:: Description of the task ::
Give the number of lines below that contain "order", with no other output.

———

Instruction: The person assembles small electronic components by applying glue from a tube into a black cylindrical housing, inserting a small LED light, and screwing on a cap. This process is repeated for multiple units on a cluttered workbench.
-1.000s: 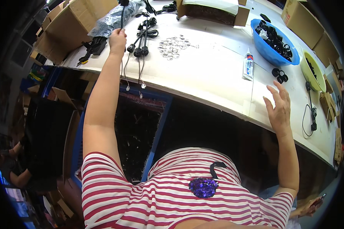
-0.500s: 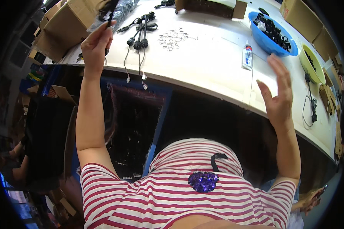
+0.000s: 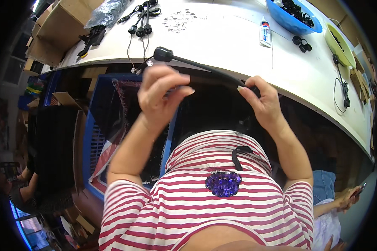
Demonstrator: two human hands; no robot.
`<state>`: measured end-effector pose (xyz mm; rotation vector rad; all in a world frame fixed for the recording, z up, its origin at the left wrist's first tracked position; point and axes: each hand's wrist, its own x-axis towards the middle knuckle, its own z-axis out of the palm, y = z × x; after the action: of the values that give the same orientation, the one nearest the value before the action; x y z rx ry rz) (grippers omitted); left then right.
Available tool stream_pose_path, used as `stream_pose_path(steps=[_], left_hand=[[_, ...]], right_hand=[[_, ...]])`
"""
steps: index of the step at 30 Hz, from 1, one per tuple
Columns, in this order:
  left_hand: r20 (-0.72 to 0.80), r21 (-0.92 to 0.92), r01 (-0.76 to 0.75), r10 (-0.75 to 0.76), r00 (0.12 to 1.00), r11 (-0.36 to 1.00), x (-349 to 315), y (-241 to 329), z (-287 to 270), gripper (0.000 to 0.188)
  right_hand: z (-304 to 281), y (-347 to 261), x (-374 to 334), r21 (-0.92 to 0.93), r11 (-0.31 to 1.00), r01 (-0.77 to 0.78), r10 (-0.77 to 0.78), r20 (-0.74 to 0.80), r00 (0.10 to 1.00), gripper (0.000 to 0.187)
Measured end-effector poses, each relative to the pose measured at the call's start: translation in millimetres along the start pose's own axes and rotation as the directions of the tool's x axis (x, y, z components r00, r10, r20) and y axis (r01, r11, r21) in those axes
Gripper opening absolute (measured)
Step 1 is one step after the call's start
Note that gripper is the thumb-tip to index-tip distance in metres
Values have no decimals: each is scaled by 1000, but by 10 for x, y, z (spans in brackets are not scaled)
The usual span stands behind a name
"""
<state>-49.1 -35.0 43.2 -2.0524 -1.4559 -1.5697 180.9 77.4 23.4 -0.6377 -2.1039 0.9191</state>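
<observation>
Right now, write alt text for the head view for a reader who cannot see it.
A person in a red-and-white striped shirt holds a black cable with a socket end between left hand and right hand, above the edge of a white table with more cables and a blue bowl.

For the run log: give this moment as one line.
left hand: pinching black cable | right hand: gripping cable | place: over white table edge
</observation>
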Motion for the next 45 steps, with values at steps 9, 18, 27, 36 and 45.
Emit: stream_pose_path(steps=[9,18,27,36,45], left_hand=[[138,-982,187,-633,762,12,-133,-29,489,47],[36,-963,189,-602,798,193,-42,-1,318,44],[141,-933,297,-548,824,206,-109,-35,364,42],[215,-920,350,-516,829,179,-113,-23,488,39],[457,-700,654,-524,719,287,-618,115,1139,37]], right_hand=[[511,331,-514,296,913,-279,237,170,957,16],[709,889,-663,121,894,-432,368,352,861,19],[613,925,-610,-421,892,-165,350,412,841,20],[407,912,-533,-618,761,-197,542,439,716,22],[229,-59,99,-133,980,147,-154,-42,987,24]])
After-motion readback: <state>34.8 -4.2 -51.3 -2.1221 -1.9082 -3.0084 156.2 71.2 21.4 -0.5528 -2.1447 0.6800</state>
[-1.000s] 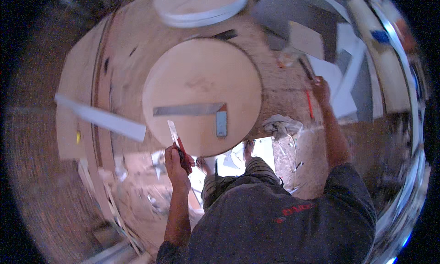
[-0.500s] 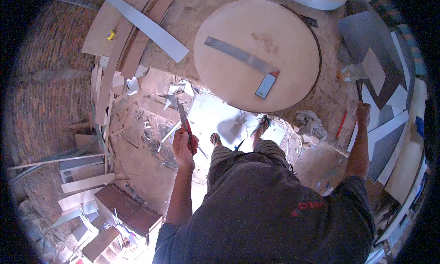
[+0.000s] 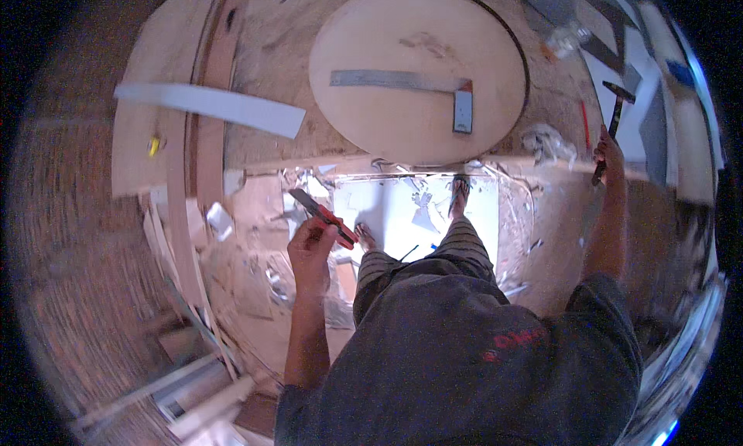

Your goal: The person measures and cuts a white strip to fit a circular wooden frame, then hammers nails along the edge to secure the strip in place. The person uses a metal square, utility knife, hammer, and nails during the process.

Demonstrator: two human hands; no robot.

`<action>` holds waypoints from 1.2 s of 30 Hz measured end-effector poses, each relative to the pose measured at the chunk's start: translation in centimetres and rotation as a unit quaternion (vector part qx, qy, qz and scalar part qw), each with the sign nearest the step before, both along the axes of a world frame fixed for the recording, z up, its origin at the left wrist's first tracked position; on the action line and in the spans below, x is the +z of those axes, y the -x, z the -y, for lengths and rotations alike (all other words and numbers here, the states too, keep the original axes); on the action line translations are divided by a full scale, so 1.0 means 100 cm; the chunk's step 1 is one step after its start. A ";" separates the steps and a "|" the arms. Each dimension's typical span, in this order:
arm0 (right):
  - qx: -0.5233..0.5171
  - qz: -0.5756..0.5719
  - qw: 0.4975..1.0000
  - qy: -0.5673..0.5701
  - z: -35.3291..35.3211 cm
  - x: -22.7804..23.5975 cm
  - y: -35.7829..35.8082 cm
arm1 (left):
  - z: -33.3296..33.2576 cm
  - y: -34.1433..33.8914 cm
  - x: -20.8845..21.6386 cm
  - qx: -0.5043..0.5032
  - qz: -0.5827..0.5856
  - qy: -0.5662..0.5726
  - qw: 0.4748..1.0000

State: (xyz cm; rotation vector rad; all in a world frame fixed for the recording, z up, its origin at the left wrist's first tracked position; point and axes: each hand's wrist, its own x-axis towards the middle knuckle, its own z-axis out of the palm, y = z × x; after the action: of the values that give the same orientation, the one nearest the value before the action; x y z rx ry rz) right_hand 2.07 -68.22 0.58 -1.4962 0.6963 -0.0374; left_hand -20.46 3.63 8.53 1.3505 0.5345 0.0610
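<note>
Head view: knife on the near side and left of the disc; left hand pinches its red handle. Hammer right of the disc; right hand wraps its handle. Square lies on the disc. White strip lies left of the disc.

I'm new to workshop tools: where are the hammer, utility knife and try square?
Hammer (image 3: 616, 119): head view, on its dark handle.
Utility knife (image 3: 326, 213): head view, on its red handle.
Try square (image 3: 402, 80): head view, on its long blade.

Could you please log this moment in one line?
left hand: holds red knife | right hand: holds hammer | L-shaped ruler: on round board
</note>
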 end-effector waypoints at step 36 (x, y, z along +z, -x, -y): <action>-0.289 0.054 0.951 -0.097 -0.477 -0.086 0.290 | 0.016 -0.181 -0.081 -0.399 0.433 -0.649 0.483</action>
State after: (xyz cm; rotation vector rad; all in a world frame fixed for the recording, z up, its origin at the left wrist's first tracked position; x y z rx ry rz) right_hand -26.92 -20.55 -8.00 -1.0543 0.9992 -0.4814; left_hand -2.34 2.03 0.40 2.6006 -1.4074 0.4228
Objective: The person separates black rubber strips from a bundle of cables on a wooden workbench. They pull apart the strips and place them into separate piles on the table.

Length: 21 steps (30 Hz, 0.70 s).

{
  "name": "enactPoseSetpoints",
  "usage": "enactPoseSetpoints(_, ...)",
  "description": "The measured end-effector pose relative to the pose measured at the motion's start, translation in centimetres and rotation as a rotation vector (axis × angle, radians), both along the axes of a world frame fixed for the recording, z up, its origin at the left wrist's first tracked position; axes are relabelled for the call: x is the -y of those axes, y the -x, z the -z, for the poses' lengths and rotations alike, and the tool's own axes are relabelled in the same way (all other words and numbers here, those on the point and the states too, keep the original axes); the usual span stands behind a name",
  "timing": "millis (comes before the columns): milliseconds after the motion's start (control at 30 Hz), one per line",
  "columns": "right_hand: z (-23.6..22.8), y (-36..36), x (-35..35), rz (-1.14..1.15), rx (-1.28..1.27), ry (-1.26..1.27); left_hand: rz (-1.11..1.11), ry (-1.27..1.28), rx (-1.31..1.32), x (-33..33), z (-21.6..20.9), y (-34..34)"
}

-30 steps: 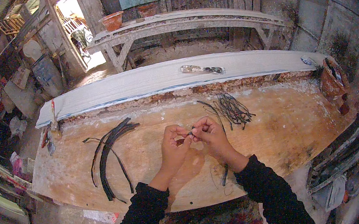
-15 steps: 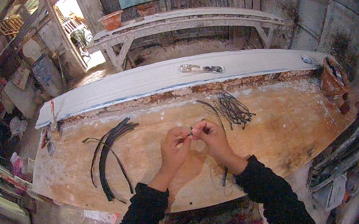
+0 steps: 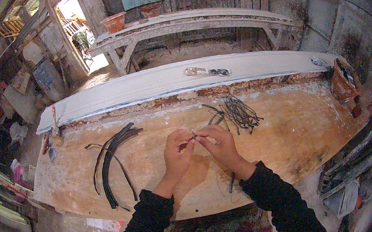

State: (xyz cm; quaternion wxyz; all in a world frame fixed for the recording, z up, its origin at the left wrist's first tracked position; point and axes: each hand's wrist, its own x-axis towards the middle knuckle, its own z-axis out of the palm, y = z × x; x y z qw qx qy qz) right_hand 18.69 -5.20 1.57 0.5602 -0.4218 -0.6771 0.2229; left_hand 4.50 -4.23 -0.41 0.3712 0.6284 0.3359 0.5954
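My left hand and my right hand meet over the middle of the wooden board. Both are closed in a pinch, thumbs against fingertips, on a small dark strip that is mostly hidden by the fingers. To the left lies a bundle of black strips, curved, with a few thinner ones loose beside it. Beyond my right hand is a tangled heap of thin black cords. A short dark strand lies near my right wrist.
A white-coated ledge runs along the board's far side, with a stained scraper-like tool on it. A brown pot-like container stands at the right end, a brush at the left. Behind is a long bench with orange bowls.
My fingertips have drawn slightly closer together, and the right hand has shifted a little left. More dark strip shows beyond the right hand. The bundles lie as before.
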Motion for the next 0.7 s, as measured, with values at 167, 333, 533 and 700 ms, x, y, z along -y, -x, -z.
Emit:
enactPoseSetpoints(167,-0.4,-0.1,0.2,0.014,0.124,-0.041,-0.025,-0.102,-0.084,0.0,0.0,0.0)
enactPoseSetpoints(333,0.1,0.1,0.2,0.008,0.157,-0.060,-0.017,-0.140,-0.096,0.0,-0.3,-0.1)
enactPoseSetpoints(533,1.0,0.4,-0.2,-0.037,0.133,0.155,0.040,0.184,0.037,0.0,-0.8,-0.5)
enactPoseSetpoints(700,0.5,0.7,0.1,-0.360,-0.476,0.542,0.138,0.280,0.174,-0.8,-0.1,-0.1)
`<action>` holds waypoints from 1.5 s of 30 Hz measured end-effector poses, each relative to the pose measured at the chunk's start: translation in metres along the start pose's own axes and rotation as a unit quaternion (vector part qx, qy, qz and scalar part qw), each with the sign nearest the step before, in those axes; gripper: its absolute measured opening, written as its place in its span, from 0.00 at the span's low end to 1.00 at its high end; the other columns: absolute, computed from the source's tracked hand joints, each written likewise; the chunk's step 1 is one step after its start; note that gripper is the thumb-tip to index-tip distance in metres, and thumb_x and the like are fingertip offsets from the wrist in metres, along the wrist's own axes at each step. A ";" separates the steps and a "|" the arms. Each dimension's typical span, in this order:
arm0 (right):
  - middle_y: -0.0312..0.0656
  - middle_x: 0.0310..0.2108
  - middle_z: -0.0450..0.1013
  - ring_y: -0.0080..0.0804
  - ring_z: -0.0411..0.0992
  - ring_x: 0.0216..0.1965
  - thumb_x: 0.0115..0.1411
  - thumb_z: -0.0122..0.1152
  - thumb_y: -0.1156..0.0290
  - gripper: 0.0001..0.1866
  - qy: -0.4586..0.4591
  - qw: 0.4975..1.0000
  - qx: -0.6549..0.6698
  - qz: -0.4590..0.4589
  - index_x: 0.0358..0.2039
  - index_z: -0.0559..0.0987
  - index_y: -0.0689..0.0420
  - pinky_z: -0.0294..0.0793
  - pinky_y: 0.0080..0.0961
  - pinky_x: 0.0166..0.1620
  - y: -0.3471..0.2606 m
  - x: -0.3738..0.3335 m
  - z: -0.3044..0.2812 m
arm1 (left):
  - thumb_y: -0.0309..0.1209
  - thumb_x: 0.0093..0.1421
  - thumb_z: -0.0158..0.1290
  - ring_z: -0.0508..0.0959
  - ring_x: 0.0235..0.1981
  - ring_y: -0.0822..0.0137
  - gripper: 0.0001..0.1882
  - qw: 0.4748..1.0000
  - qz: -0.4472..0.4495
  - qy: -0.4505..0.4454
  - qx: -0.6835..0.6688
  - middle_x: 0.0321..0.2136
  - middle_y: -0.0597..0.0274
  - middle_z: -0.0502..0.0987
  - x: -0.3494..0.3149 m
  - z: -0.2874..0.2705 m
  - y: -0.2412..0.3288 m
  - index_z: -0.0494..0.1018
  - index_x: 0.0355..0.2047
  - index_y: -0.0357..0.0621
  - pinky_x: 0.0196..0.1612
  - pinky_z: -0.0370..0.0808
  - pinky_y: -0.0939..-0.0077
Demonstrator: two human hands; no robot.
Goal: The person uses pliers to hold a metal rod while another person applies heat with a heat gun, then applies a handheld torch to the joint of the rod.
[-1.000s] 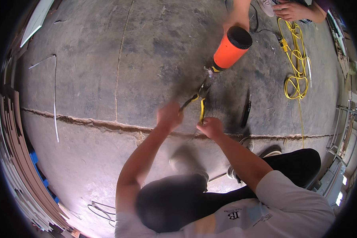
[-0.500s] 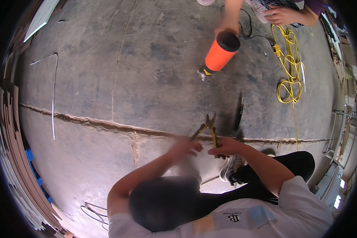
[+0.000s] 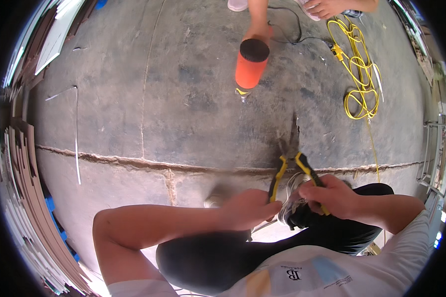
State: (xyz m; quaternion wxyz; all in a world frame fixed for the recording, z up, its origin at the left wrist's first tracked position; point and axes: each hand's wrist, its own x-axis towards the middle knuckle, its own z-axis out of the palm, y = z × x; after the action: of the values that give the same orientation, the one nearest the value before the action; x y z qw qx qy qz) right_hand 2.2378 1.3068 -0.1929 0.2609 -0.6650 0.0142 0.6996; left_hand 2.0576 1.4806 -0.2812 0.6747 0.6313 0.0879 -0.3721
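Observation:
A pair of pliers (image 3: 306,167) with black-and-yellow handles is held between my two hands, its jaws pointing away from me and spread apart. My left hand (image 3: 252,207) is closed around the end of the left handle. Around the right handle my right hand (image 3: 334,198) has its fingers wrapped. The handles stand wide apart over the crack in the floor, near my shoe (image 3: 291,200). Beyond the pliers, another person's hand (image 3: 257,33) holds an orange cylindrical tool (image 3: 251,69) with a black round end, its narrow tip toward the floor.
A coiled yellow cable (image 3: 360,94) lies at the right, joined to a black cord. A long crack (image 3: 119,159) crosses the concrete floor. At the left lie a thin bent white strip (image 3: 76,133) and stacked boards (image 3: 25,168). The other person's second hand (image 3: 327,7) rests at the top.
The pliers and both my hands have moved right and toward me, and the handles stand farther apart. The other person's orange tool appears farther left and more upright.

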 end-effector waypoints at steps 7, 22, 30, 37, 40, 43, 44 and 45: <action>0.34 0.15 0.64 0.22 0.59 0.17 0.67 0.55 0.59 0.20 0.089 0.993 0.040 -0.060 0.45 0.85 0.62 0.56 0.24 0.24 -0.012 0.002 -0.019 | 0.39 0.67 0.48 0.69 0.24 0.74 0.18 0.962 -0.087 0.184 -0.184 0.20 0.66 0.72 0.020 0.007 0.056 0.71 0.25 0.39 0.29 0.66 0.70; 0.35 0.15 0.67 0.23 0.62 0.17 0.66 0.59 0.64 0.13 0.102 0.975 0.140 -0.137 0.35 0.81 0.62 0.59 0.25 0.24 0.010 -0.003 -0.020 | 0.44 0.67 0.48 0.76 0.27 0.67 0.22 0.955 -0.020 0.225 -0.190 0.23 0.57 0.77 0.041 0.019 0.043 0.76 0.29 0.35 0.31 0.72 0.65; 0.34 0.20 0.68 0.24 0.65 0.21 0.64 0.59 0.64 0.11 0.168 0.955 0.198 -0.144 0.29 0.77 0.58 0.61 0.23 0.27 -0.001 0.003 0.002 | 0.39 0.69 0.49 0.68 0.23 0.75 0.18 0.945 0.030 0.179 -0.272 0.19 0.66 0.71 0.043 0.028 0.068 0.73 0.29 0.36 0.26 0.67 0.69; 0.36 0.20 0.70 0.23 0.63 0.16 0.65 0.59 0.65 0.11 0.085 0.969 0.133 -0.189 0.28 0.74 0.57 0.59 0.23 0.23 -0.012 0.006 -0.019 | 0.38 0.69 0.49 0.68 0.23 0.77 0.17 0.934 0.091 0.173 -0.300 0.19 0.68 0.70 0.048 0.014 0.047 0.72 0.29 0.37 0.27 0.67 0.71; 0.35 0.19 0.69 0.22 0.62 0.16 0.65 0.59 0.65 0.11 0.045 0.980 0.109 -0.157 0.28 0.75 0.57 0.58 0.23 0.22 -0.015 0.006 -0.026 | 0.39 0.69 0.49 0.67 0.23 0.77 0.17 0.936 0.106 0.171 -0.288 0.19 0.68 0.69 0.039 0.010 0.045 0.72 0.29 0.37 0.27 0.67 0.70; 0.40 0.26 0.73 0.26 0.70 0.25 0.64 0.58 0.65 0.10 0.008 0.982 0.103 -0.157 0.32 0.78 0.59 0.70 0.26 0.31 -0.005 0.014 -0.037 | 0.44 0.71 0.51 0.69 0.23 0.80 0.20 0.947 0.096 0.156 -0.262 0.20 0.73 0.70 0.039 0.009 0.037 0.75 0.29 0.40 0.25 0.66 0.74; 0.43 0.33 0.74 0.29 0.72 0.33 0.64 0.57 0.66 0.10 0.014 0.982 0.091 -0.163 0.34 0.79 0.61 0.71 0.29 0.38 -0.004 0.017 -0.034 | 0.46 0.72 0.52 0.70 0.23 0.81 0.21 0.952 0.087 0.148 -0.254 0.20 0.76 0.70 0.039 0.009 0.035 0.76 0.30 0.42 0.24 0.65 0.76; 0.47 0.39 0.75 0.33 0.74 0.40 0.64 0.57 0.66 0.11 0.020 0.982 0.079 -0.172 0.36 0.80 0.62 0.73 0.32 0.45 -0.003 0.018 -0.030 | 0.48 0.72 0.51 0.70 0.22 0.81 0.22 0.959 0.074 0.144 -0.230 0.19 0.75 0.70 0.037 0.009 0.036 0.76 0.29 0.42 0.24 0.66 0.76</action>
State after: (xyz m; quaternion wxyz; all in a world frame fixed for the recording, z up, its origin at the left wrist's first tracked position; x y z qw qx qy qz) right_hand 2.2672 1.3047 -0.2119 0.4282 -0.6490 -0.0400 0.6276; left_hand 2.1024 1.4556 -0.2729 0.8077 0.5106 0.2204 -0.1955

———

:: Solution for this exercise ::
3